To address the growing numbers of older persons with age-related vision impairment, who will usually not experience it without other comorbid conditions, there must be a paradigm shift. Just as the health care professions, particularly nursing and occupational therapy, are increasing their attention to vision loss, the traditional field of vision rehabilitation must acknowledge that it needs to collaborate and work more closely with gerontological health care professionals to best serve older adults with vision impairment. A major barrier is the lack of evidence-based practice regarding the amount of inputs to achieve maximum independence for vision rehabilitation, and whether there are differential outcomes based on degree of loss, comorbidities and level of expertise of the provider.

There is an extreme shortage of specialized vision rehabilitation to meet the growing need of the older adult population with impaired vision. At the present time the Academy for Certification of Vision Rehabilitation and Education Professionals (ACVREP) has certified only 2009 Orientation and Mobility Specialists, 517 Vision Rehabilitation Therapists (VRTs), and 288 Low Vision Therapists! Some of the 517 VRTs are Occupational Therapists who have chosen to study, take coursework, and complete supervised work to learn the specialized skills required of VRTs to be eligible for ACVREP certification. In 2006, the American Occupational Therapy Association (AOTA) launched its own new portfolio based certification for occupational therapists in low vision rehabilitation. Occupational therapists who learn the enhanced specialized skills of vision rehabilitation make excellent additions to the vision rehabilitation team and the advantage is that their health care background makes them very well suited to work with the chronic conditions older persons frequently have in addition to the vision loss. There are approximately 90,000 occupational therapists in the United States, while there are only 517 vision rehabilitation therapists. A collaborative model is imperative.
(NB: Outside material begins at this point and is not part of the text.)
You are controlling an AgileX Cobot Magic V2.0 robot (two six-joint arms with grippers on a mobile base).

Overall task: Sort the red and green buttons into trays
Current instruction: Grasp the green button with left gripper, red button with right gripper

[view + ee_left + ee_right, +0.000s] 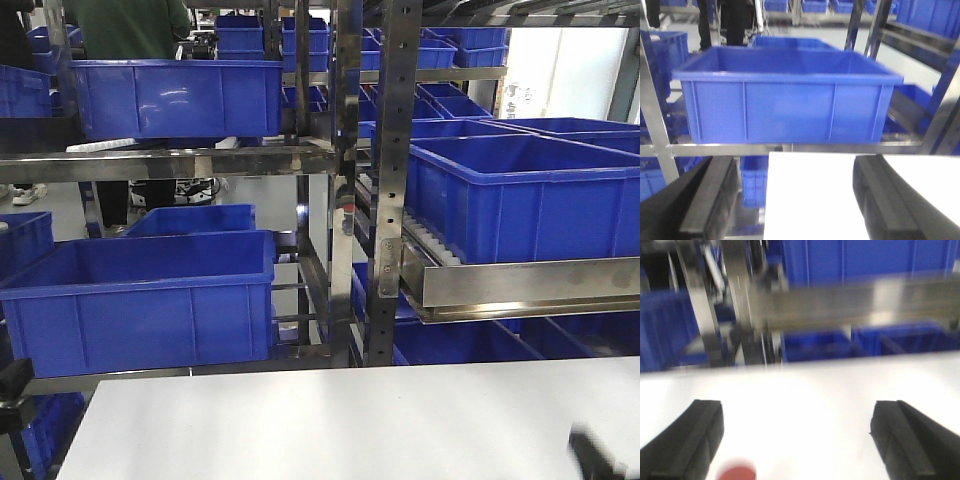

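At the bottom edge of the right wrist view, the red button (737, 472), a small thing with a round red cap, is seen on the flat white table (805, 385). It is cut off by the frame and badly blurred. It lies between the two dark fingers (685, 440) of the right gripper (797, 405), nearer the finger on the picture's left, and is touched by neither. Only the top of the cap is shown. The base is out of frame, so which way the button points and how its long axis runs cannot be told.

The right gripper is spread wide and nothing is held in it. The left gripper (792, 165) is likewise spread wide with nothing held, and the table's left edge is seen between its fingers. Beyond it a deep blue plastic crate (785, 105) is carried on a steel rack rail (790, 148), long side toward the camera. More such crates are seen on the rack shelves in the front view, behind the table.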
Meanwhile, with almost 3 million nurses in the nation, imagine the impact of Houde's recognition that "nurses, with advanced knowledge of common vision problems in old age, can play an important role in education that may promote behaviors that can have a positive effect on preventing and slowing the progression of age-related vision loss" (p. xiii).
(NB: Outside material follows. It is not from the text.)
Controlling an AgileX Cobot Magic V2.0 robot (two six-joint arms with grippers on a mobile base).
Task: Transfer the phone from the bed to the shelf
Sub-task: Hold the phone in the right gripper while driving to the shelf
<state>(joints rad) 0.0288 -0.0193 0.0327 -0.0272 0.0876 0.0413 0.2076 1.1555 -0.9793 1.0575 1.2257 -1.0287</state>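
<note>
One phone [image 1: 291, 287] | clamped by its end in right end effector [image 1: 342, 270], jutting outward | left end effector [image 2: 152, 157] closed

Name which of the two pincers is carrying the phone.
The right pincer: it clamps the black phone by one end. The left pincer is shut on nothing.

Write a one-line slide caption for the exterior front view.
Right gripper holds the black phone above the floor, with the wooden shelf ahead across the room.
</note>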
It is time to eliminate the disconnect and to strive for broader multidisciplinary partnerships to expand the awareness and skills of the health care provider universe to partner with the specialized vision rehabilitation network for effectively and efficiently serving the population in need. It will be far easier to prevent vision loss where possible, and to begin the rehabilitation process early, before learned dependence sets in and is much harder to change. There is not much time to make this happen in order for both fields to be ready to meet the needs of the growing number of older adults with impaired vision.